Records contained in a dataset:

※ ※ ※

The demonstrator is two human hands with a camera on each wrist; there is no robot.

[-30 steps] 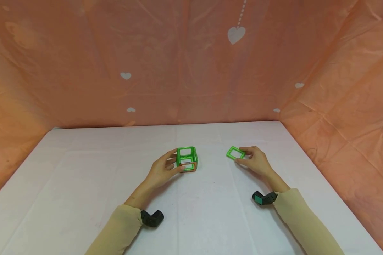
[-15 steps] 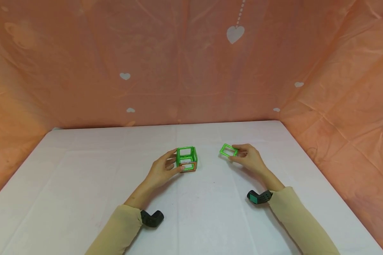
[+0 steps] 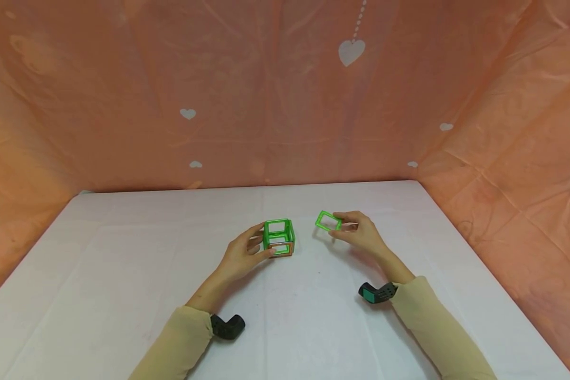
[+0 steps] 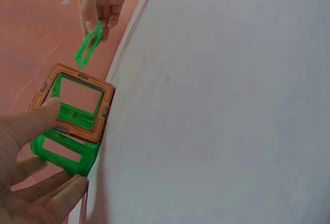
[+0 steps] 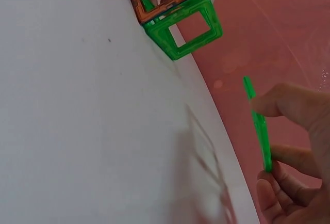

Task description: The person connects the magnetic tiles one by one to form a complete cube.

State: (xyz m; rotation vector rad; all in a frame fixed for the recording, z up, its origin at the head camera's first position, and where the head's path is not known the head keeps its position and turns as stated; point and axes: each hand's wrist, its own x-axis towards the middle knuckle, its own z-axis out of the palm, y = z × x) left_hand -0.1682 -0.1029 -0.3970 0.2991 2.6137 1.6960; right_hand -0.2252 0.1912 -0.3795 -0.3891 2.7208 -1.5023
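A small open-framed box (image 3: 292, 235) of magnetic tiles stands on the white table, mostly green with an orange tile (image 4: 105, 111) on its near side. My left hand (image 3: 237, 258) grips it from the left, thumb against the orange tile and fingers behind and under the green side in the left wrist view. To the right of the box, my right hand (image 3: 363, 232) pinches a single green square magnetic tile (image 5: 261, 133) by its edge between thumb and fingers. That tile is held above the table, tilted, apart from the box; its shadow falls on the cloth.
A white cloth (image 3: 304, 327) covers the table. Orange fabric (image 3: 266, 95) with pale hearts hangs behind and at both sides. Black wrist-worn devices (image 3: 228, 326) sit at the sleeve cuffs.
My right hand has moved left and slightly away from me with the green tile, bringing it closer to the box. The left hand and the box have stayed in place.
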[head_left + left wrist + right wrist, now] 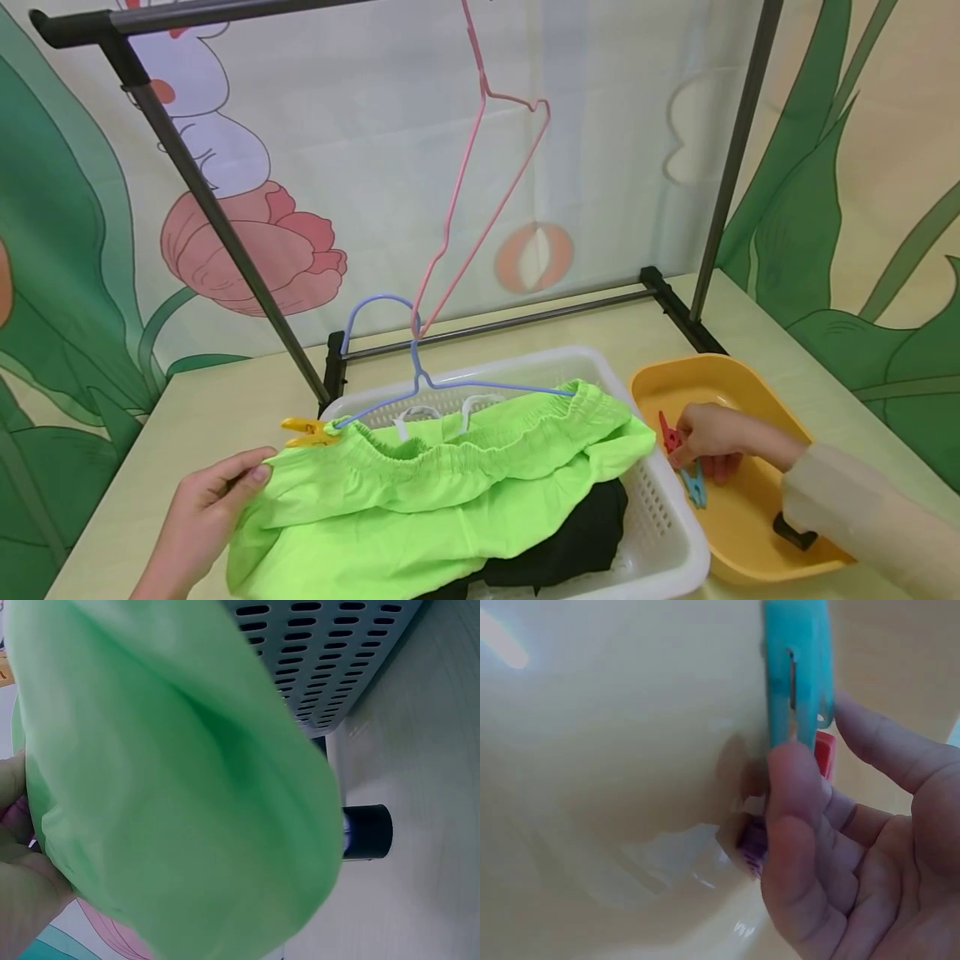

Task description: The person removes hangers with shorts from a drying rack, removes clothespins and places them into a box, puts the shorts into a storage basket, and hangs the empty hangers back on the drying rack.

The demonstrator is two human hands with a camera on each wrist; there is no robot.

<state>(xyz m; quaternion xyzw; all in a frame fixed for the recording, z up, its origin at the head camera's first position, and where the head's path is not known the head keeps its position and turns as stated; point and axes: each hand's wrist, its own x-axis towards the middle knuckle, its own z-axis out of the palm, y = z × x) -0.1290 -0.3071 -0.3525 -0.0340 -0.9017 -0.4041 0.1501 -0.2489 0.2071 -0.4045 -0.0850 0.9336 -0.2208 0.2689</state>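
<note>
Lime-green shorts (pixel 450 492) with a gathered waistband lie over a white basket (pixel 678 550). Inside the waistband is a blue hanger (pixel 495 384). A yellow clothespin (pixel 307 432) is on the waistband's left end, beside the hanger's tip. My left hand (pixel 206 508) pinches the shorts' left edge between thumb and fingers. Inside a yellow basin (pixel 742 533), my right hand (pixel 708 437) holds a red clothespin (pixel 670 435) between thumb and fingers. A blue clothespin (pixel 799 667) lies against those fingers, and something purple (pixel 754 844) is partly hidden behind them.
A dark metal rack (pixel 225 225) frames the workspace, its base behind the basket. A pink hanger (pixel 457 196) hangs down to the blue hanger's hook. Black cloth (pixel 570 533) lies in the basket beneath the shorts. A printed curtain (pixel 600 167) covers the back.
</note>
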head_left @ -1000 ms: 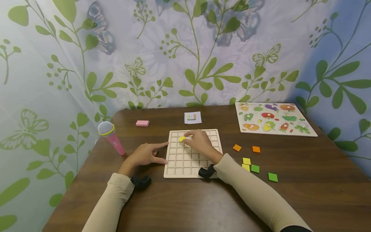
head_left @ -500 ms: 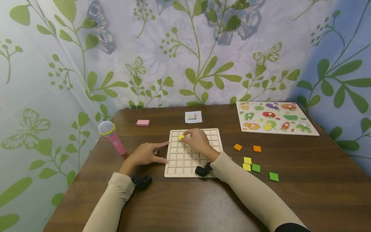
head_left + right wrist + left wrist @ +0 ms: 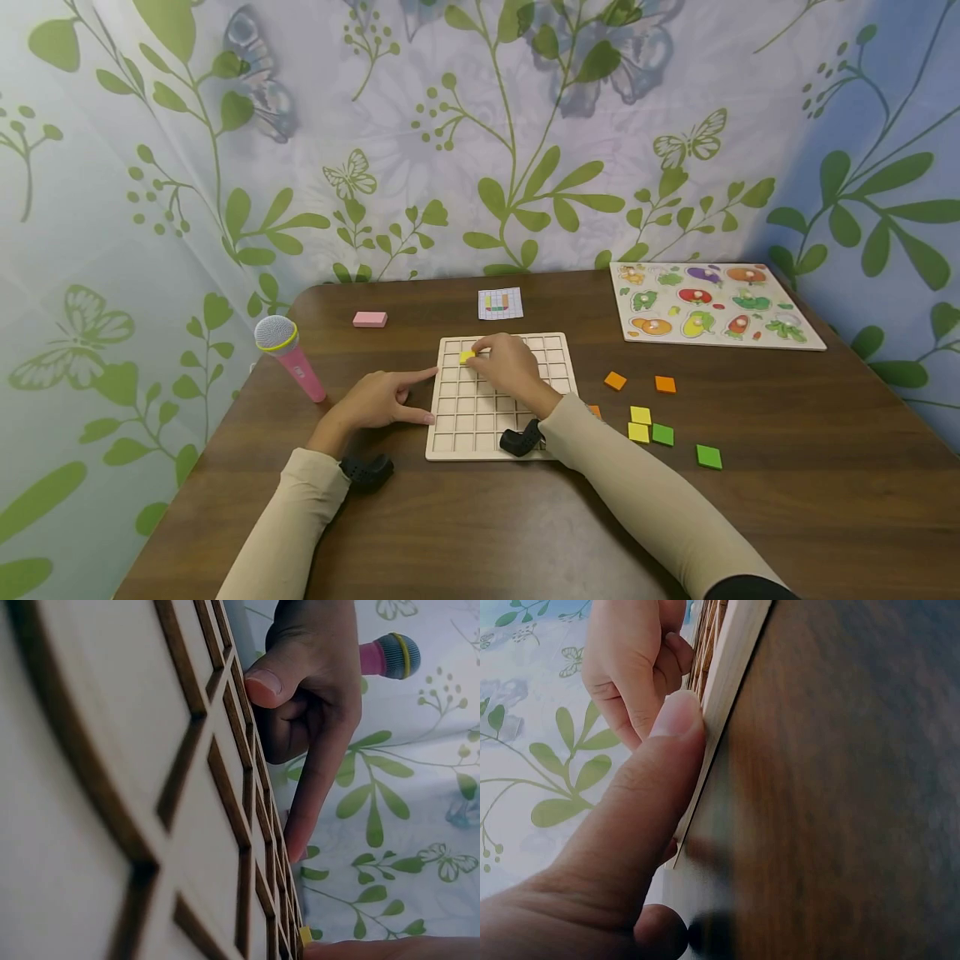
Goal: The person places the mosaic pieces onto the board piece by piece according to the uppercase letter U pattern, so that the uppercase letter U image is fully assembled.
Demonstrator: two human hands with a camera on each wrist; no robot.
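Observation:
A pale wooden grid board lies on the brown table. My right hand reaches over it and pinches a yellow square tile at a cell near the far left corner. In the right wrist view this yellow tile shows at the fingertip, low against the grid. My left hand is at the board's left side, thumb and index finger stretched apart with their tips at its edge and the other fingers folded. The left wrist view shows the left thumb along the board's side.
Loose yellow, green and orange tiles lie right of the board. A small pattern card and a pink block sit behind it. A pink toy microphone stands left; a vegetable puzzle board lies back right.
My right hand has moved slightly left with the yellow tile, which now lies flatter at the grid. The left hand has stayed at the board's edge.

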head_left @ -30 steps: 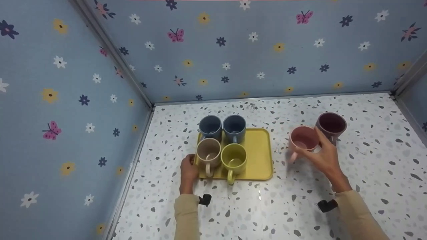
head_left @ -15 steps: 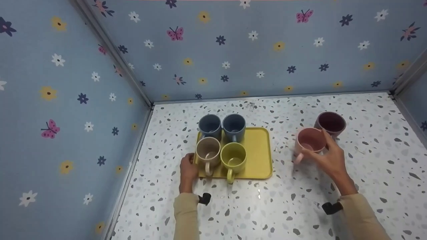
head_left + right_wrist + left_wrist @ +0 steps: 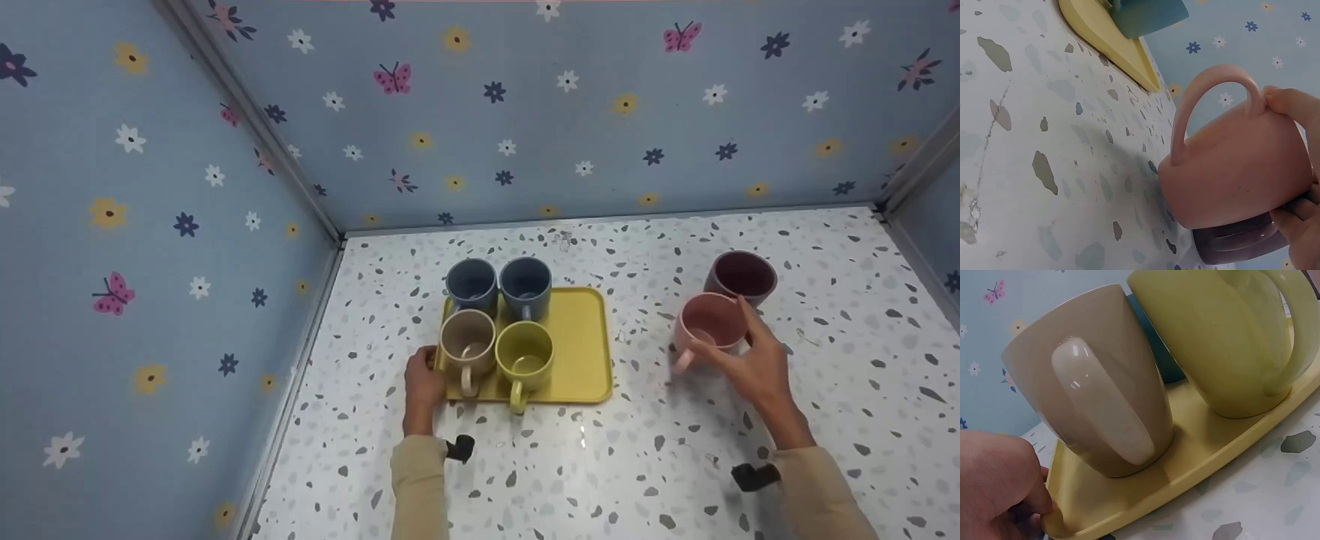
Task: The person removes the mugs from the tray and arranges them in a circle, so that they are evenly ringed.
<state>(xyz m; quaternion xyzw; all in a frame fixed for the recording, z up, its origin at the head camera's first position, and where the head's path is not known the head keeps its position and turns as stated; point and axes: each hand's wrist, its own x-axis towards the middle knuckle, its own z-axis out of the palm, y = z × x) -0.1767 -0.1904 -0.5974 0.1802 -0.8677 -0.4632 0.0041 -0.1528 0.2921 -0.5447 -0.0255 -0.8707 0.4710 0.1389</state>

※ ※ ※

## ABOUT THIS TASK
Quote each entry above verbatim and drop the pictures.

## SOLVED EXERCISE
The demonstrator is two human hands with a camera on each wrist; there is no robot.

[-30 steps] 
[-15 steps] 
[+0 steps] 
[+0 steps] 
[+0 steps] 

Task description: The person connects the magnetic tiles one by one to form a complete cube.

State: (xyz m; rotation vector rad; all in a frame fixed for the recording, z up, its origin at the head camera's first position, and where the head's path is not known the head keeps its position and turns as stated; point and axes: each hand's wrist, its own x-axis towards the middle knuckle, its own z-axis out of the palm, y = z × x) left_hand -0.1682 -0.1029 -0.3970 0.2991 2.6137 1.6960; right_hand -0.2252 0.1912 -0.3795 -0.3891 2.7208 -1.5023
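A small open-framed box (image 3: 292, 235) of magnetic tiles stands on the white table, mostly green with an orange tile (image 4: 105, 111) on its near side. My left hand (image 3: 237, 258) grips it from the left, thumb against the orange tile and fingers behind and under the green side in the left wrist view. To the right of the box, my right hand (image 3: 363, 232) pinches a single green square magnetic tile (image 5: 261, 133) by its edge between thumb and fingers. That tile is held above the table, tilted, apart from the box; its shadow falls on the cloth.
A white cloth (image 3: 304, 327) covers the table. Orange fabric (image 3: 266, 95) with pale hearts hangs behind and at both sides. Black wrist-worn devices (image 3: 228, 326) sit at the sleeve cuffs.
My right hand has moved left and slightly away from me with the green tile, bringing it closer to the box. The left hand and the box have stayed in place.
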[head_left + left wrist + right wrist, now] 

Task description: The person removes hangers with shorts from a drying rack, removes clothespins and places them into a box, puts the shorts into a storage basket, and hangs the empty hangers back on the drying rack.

The demonstrator is two human hands with a camera on each wrist; there is no robot.

<state>(xyz m; quaternion xyzw; all in a frame fixed for the recording, z up, its origin at the head camera's first position, and where the head's path is not known the head keeps its position and turns as stated; point and axes: each hand's wrist, its own x-axis towards the middle knuckle, its own z-axis out of the palm, y = z × x) -0.1290 -0.3071 -0.3525 -0.0340 -0.9017 -0.4041 0.1501 -0.2489 0.2071 -0.4045 -0.0850 0.9336 -0.2208 0.2689</state>
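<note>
Lime-green shorts (pixel 450 492) with a gathered waistband lie over a white basket (pixel 678 550). Inside the waistband is a blue hanger (pixel 495 384). A yellow clothespin (pixel 307 432) is on the waistband's left end, beside the hanger's tip. My left hand (pixel 206 508) pinches the shorts' left edge between thumb and fingers. Inside a yellow basin (pixel 742 533), my right hand (pixel 708 437) holds a red clothespin (pixel 670 435) between thumb and fingers. A blue clothespin (pixel 799 667) lies against those fingers, and something purple (pixel 754 844) is partly hidden behind them.
A dark metal rack (pixel 225 225) frames the workspace, its base behind the basket. A pink hanger (pixel 457 196) hangs down to the blue hanger's hook. Black cloth (pixel 570 533) lies in the basket beneath the shorts. A printed curtain (pixel 600 167) covers the back.
</note>
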head_left @ -1000 ms: 
head_left @ -500 ms: 
head_left + right wrist + left wrist @ +0 ms: 
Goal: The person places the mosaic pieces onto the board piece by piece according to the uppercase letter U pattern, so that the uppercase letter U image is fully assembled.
Demonstrator: two human hands with a camera on each wrist; no robot.
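Observation:
A pale wooden grid board lies on the brown table. My right hand reaches over it and pinches a yellow square tile at a cell near the far left corner. In the right wrist view this yellow tile shows at the fingertip, low against the grid. My left hand is at the board's left side, thumb and index finger stretched apart with their tips at its edge and the other fingers folded. The left wrist view shows the left thumb along the board's side.
Loose yellow, green and orange tiles lie right of the board. A small pattern card and a pink block sit behind it. A pink toy microphone stands left; a vegetable puzzle board lies back right.
My right hand has moved slightly left with the yellow tile, which now lies flatter at the grid. The left hand has stayed at the board's edge.
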
head_left @ -30 steps: 
head_left @ -15 steps: 
head_left + right_wrist + left_wrist @ +0 steps: 
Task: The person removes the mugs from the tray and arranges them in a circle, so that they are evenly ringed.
<state>(xyz m; quaternion xyzw; all in a frame fixed for the recording, z up, its origin at the head camera's first position, and where the head's path is not known the head keeps its position and turns as stated; point and axes: each hand's wrist, its own x-axis towards the middle knuckle, its own z-axis out of the palm, y = z × x) -0.1767 -0.1904 -0.5974 0.1802 -0.8677 -0.4632 0.0041 -0.1528 0.2921 -0.5447 -0.0255 -0.8707 0.4710 0.1389</state>

This output is complete, so the exercise is closed.